Forsage had touted itself as a low-risk decentralized finance (DeFi) platform built on the Ethereum (ETH) blockchain which purportedly allowed users to generate long-term passive income, Blockchain analytics however reportedly revealed that 80% of Forsage “investors” have received less back than they had put in.

According to the DOJ, analysis of the smart contracts revealed that funds raised as new investors purchased “slots” in Forsage’s smart contracts were diverted to older investors, as is consistent with a "Ponzi scheme."

Forsage still has an active Twitter account, which posted a thread on Feb. 22 claiming that community members who participate in “The Ambassador Program” would be able to earn monthly rewards by completing certain tasks.

On Aug. 1 2022, the Securities and Exchange Commission (SEC) had charged the four founders and seven promoters with fraud and selling unregistered securities, with acting chief of the SEC’s Crypto Assets and Cyber Unit, Carolyn Welshhans, noting at the time:

“Fraudsters cannot circumvent the federal securities laws by focusing their schemes on smart contracts and blockchains.”

The Philippines Securities and Exchange Commission had also flagged Forsage as a likely Ponzi back in 2020, but a month later the platform was still the second-most popular DApp on the Ethereum blockchain.

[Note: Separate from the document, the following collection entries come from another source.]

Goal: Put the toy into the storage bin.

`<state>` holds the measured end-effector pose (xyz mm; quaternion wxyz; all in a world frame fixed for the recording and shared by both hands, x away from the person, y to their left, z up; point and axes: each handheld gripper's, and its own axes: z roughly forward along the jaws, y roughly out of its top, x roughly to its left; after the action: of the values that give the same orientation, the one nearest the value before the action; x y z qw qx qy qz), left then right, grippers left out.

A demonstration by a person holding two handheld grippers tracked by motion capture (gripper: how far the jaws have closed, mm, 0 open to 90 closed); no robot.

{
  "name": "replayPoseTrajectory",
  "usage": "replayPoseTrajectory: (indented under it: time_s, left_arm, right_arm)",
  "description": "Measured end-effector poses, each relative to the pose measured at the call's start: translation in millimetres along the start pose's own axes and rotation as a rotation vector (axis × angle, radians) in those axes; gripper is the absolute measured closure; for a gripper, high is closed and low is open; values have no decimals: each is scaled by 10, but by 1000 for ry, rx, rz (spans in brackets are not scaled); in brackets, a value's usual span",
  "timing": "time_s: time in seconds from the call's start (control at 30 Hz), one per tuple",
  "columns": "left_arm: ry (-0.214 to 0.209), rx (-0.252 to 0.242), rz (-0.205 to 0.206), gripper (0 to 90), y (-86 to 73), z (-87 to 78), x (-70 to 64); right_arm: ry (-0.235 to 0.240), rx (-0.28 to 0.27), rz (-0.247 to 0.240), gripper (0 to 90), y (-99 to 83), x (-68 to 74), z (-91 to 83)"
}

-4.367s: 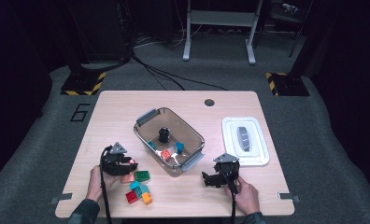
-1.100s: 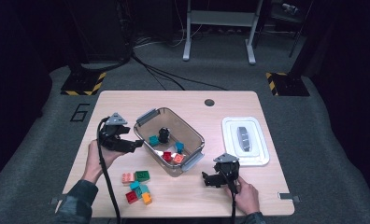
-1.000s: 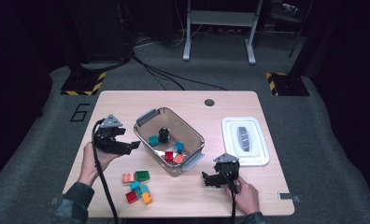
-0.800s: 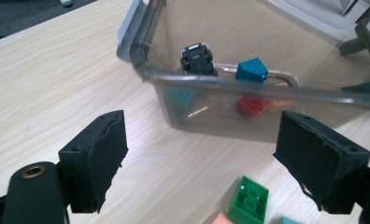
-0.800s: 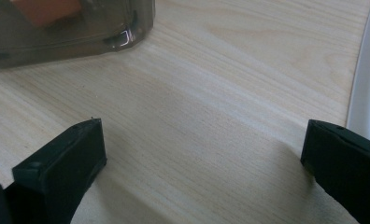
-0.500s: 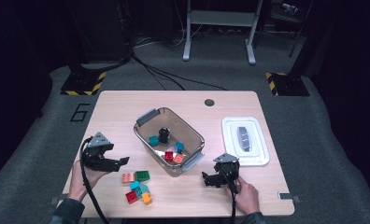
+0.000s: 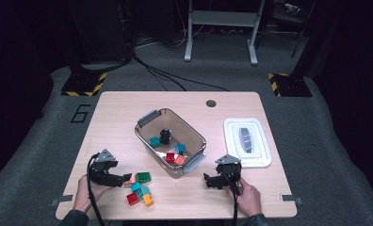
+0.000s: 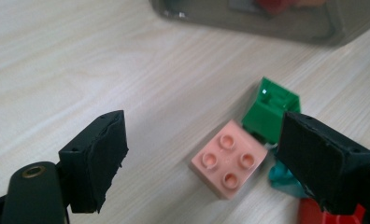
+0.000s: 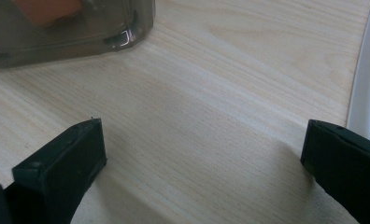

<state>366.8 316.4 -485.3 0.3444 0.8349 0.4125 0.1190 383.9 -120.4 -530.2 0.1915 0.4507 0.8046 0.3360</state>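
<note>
At the left of the tabletop we note the left hand-held gripper, held low near the front edge. Its jaws stand wide apart and grip nothing. In the left gripper view the pink brick lies flat, studs up, on the wood between those jaws, nearer the right-hand jaw; we cannot tell whether that jaw touches it. The green brick sits tilted just behind the pink one, touching it or nearly so. A teal brick and a red brick show partly behind the right-hand jaw.

In the high view the loose cluster sits just right of this gripper: green brick, teal brick, red brick, orange brick.

At centre stands the clear bin, holding several bricks and a black item.

Further right, the right hand-held gripper rests near the front edge, close to the bin's near corner. Its jaws are spread wide over bare wood, empty.

At the far right lies the white lid, flat, well apart from the bricks.
</note>
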Motion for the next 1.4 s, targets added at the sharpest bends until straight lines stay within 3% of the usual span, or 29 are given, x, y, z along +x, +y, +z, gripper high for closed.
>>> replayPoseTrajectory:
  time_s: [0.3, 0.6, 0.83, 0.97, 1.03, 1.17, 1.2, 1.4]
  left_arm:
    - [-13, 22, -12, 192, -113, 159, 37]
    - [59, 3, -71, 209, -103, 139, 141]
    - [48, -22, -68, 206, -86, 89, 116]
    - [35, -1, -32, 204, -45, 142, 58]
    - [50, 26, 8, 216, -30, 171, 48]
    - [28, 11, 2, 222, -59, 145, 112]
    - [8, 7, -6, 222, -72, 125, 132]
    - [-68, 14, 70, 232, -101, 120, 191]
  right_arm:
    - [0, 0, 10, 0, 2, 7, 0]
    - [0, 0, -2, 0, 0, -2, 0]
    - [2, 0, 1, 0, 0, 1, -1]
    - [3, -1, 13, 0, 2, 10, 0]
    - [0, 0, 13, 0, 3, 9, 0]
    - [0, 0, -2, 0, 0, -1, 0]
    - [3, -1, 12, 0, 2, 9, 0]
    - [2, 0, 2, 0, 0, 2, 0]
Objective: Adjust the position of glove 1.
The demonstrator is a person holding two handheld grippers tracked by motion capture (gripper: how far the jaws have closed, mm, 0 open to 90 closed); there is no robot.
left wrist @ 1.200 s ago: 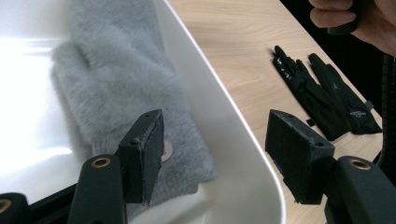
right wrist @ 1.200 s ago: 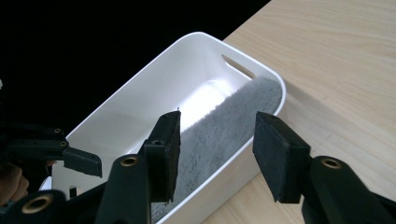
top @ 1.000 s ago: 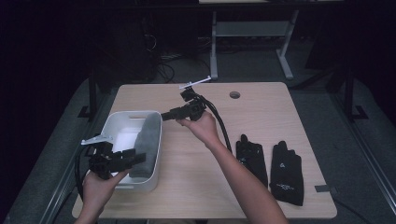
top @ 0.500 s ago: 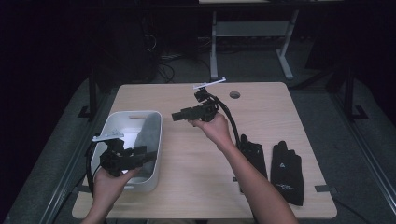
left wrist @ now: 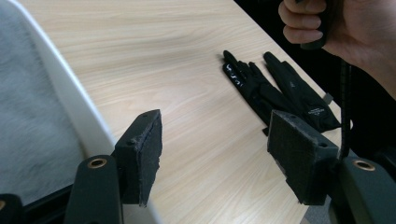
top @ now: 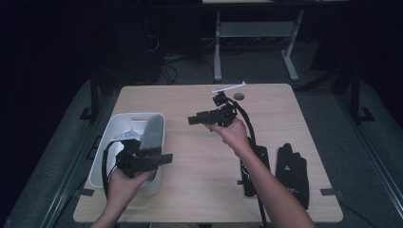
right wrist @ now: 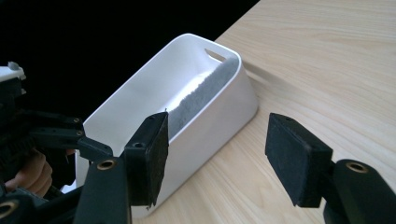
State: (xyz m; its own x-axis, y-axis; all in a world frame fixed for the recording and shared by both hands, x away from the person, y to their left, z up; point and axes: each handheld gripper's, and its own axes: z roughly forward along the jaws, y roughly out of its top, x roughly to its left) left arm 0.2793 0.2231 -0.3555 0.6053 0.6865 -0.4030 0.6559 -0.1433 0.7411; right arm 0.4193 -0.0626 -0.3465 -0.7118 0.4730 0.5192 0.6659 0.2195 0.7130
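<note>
A white bin (top: 157,118) stands at the table's left with a grey cloth (top: 153,133) inside it. My left gripper (top: 165,158) is held over the bin's near right corner, pointing right, open and empty. My right gripper (top: 193,119) hovers over mid-table, pointing left at the bin, also open and empty. In the left gripper view the open pads (left wrist: 144,149) frame bare wood, with the bin wall (left wrist: 60,93) at the left. The right gripper view looks between its pads (right wrist: 289,154) at the bin (right wrist: 219,116) and cloth (right wrist: 201,98).
Two black gloves (top: 293,173) (top: 254,164) lie flat at the table's right, under my right forearm; they also show as gloves (left wrist: 280,91) in the left gripper view. A cable port (top: 239,96) is set in the far edge. Dark floor and desk legs lie beyond.
My right gripper has drawn back to the right, away from the bin. My left gripper has shifted right along the bin's near corner. Both stayed open.
</note>
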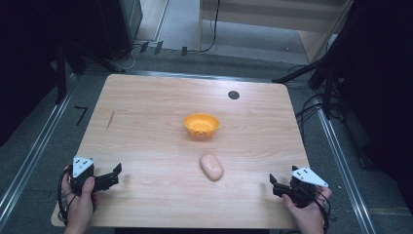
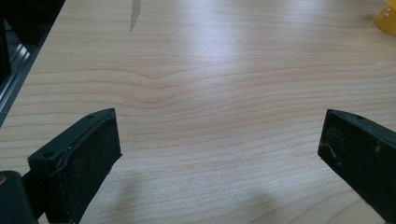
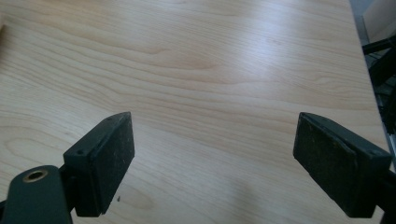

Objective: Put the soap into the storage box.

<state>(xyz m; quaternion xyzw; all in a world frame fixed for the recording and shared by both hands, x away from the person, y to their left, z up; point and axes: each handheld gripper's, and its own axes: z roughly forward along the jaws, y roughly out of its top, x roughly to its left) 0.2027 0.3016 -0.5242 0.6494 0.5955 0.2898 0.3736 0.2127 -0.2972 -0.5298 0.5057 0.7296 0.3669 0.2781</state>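
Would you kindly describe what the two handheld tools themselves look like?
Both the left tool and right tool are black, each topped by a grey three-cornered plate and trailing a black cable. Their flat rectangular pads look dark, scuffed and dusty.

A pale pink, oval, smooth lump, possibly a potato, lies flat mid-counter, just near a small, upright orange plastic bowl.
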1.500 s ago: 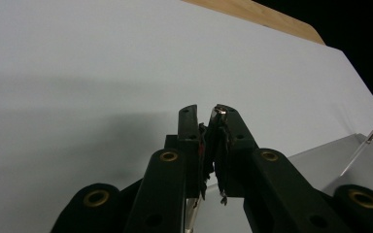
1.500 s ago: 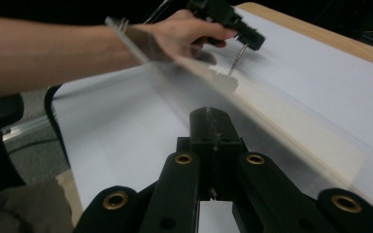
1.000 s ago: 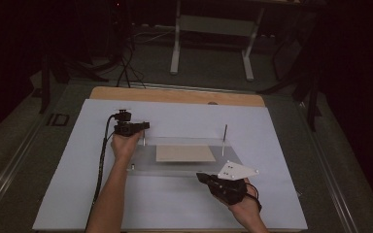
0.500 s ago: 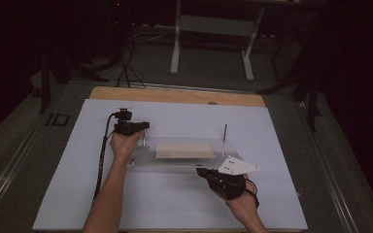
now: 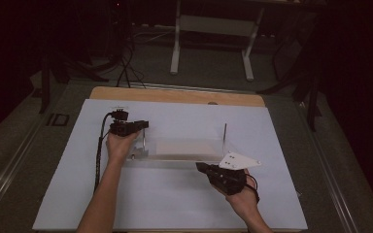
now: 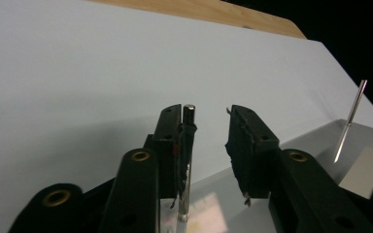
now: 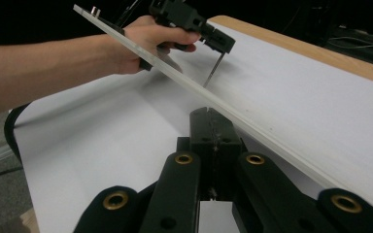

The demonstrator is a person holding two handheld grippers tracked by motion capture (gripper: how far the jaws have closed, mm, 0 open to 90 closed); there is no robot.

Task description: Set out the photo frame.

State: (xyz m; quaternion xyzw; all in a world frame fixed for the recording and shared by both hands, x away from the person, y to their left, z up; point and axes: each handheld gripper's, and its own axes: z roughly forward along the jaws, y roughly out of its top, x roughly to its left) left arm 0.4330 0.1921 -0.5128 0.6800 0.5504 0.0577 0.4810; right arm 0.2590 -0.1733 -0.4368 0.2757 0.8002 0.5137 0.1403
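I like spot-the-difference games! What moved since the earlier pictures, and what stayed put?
The right gripper slid a little forward, away from the person, toward the near edge of the clear plastic plate with thin metal pins; its jaws are shut. The pale tan sheet seen at the plate looks flatter, so the plate may be tipping. The left gripper stayed open beside the plate's left pin.

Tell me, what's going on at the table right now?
Left gripper open around a metal pin. Right gripper shut, by the clear plate. Second pin upright. Nothing in the way.
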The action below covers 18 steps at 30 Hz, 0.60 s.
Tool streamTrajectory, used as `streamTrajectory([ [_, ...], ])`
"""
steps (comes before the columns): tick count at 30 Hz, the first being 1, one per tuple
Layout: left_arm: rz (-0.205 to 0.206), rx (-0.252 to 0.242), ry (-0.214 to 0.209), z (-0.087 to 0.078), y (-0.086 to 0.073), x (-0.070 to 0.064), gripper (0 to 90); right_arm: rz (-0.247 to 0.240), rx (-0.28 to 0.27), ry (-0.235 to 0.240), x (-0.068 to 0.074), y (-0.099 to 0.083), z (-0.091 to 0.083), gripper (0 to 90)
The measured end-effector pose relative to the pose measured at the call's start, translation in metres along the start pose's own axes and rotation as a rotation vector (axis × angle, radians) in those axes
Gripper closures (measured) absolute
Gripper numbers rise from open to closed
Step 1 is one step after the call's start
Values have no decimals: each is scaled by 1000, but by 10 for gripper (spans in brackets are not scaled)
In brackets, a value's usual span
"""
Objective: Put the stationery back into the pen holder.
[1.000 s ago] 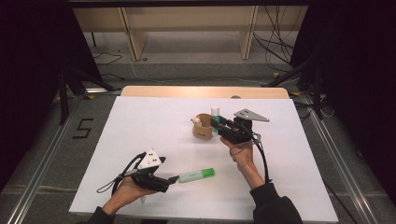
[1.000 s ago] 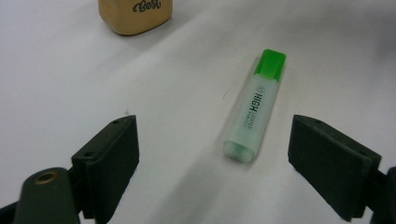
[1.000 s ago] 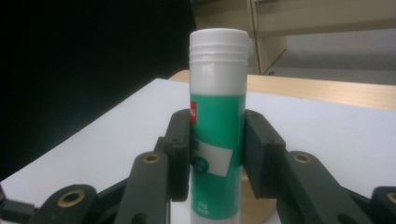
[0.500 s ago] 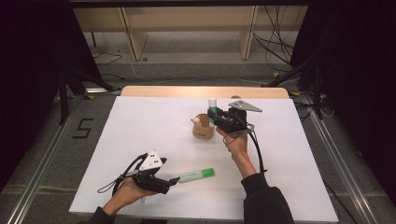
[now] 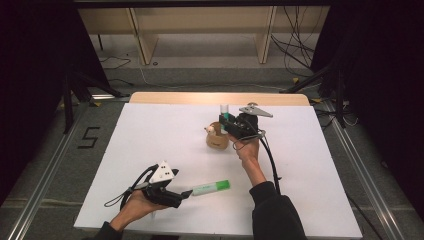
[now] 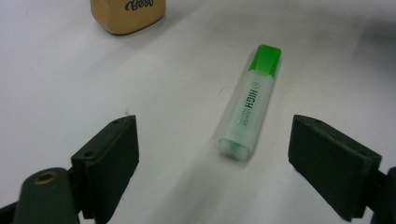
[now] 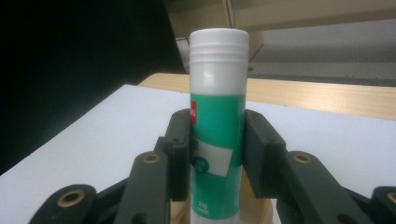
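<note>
My right gripper [image 5: 231, 124] is shut on a green and white glue stick [image 5: 224, 110], held upright just above a tan holder [image 5: 217, 140] near the table's middle back. The right gripper view has the glue stick [image 7: 217, 116] clamped between both jaws, with the holder's rim [image 7: 264, 213] below it. A green highlighter [image 5: 211, 188] lies flat near the front edge. My left gripper [image 5: 184, 194] rests open at its left end. In the left gripper view the highlighter [image 6: 252, 100] lies between the spread jaws without touching them, and the tan holder [image 6: 128, 14] stands farther off.
The white table top [image 5: 150, 135] ends in a wooden strip [image 5: 220, 98] at the back. Something small and white [image 5: 213, 129] sticks out of the holder. Cables trail from both grippers, and shelving stands on the floor beyond the table.
My right gripper has carried the glue stick a little left and back, to above the tan holder. The left gripper and the highlighter have stayed put.
</note>
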<state>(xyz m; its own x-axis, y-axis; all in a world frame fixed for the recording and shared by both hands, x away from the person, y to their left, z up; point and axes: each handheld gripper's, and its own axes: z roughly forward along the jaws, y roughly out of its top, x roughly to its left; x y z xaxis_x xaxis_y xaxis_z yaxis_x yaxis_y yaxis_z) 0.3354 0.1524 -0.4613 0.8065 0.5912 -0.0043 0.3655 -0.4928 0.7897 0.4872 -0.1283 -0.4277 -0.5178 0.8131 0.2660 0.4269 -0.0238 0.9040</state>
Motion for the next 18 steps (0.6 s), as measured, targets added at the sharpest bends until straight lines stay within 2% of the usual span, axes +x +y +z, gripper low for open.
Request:
streamTrajectory([
  [18, 7, 10, -6, 1, 0, -1, 160, 3, 16, -27, 0, -7, 14, 659],
])
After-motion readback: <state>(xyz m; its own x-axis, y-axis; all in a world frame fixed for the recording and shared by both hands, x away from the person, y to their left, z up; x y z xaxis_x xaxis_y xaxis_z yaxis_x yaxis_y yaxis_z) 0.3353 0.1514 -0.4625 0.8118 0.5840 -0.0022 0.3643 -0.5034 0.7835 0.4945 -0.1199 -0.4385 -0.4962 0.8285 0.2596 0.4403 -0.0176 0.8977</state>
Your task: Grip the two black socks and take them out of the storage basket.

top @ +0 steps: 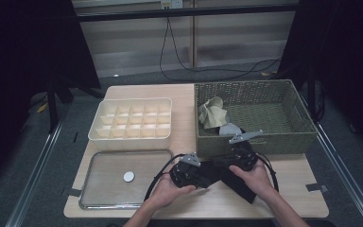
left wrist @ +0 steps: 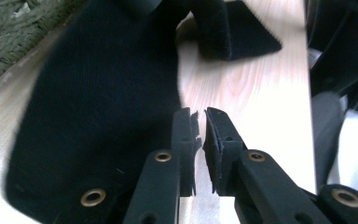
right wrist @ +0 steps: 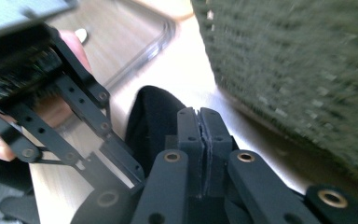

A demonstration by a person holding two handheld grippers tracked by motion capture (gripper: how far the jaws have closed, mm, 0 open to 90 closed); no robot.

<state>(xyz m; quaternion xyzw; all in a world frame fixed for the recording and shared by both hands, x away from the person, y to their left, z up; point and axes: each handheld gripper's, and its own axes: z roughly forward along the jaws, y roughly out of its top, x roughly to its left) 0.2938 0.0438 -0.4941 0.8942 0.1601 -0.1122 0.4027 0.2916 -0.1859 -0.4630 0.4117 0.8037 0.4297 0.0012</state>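
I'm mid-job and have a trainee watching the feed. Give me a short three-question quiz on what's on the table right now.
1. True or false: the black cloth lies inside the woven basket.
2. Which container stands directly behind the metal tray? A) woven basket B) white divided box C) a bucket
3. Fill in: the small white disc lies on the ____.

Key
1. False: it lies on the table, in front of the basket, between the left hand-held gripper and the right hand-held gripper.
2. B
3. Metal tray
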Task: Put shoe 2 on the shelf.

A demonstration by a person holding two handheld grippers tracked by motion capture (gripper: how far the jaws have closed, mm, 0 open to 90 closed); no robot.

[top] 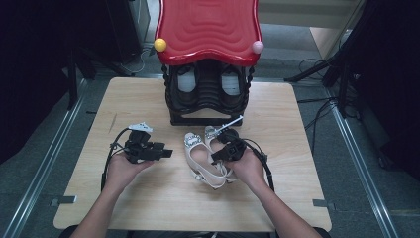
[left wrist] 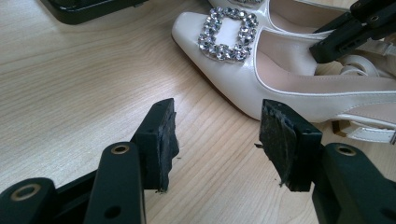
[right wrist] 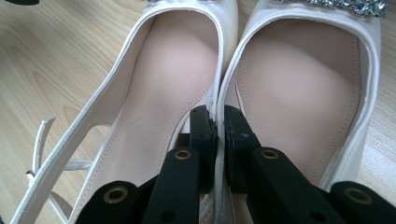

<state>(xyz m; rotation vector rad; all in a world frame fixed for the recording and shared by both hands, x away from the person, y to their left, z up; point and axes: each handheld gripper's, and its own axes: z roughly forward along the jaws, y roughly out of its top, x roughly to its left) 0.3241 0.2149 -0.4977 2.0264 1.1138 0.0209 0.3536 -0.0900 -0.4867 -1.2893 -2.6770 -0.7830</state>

Related: Crypto, forex platform CEO pleads guilty to $248M fraud scheme

While a charge refers to the instance when a prosecutor brings criminal charges and accuses an individual or group of an offense, an indictment is filed by a grand jury if prosecutors are able to convince a majority of them that a formal accusation is warranted following an investigation.

Grand juries are common in federal and serious state felony offenses.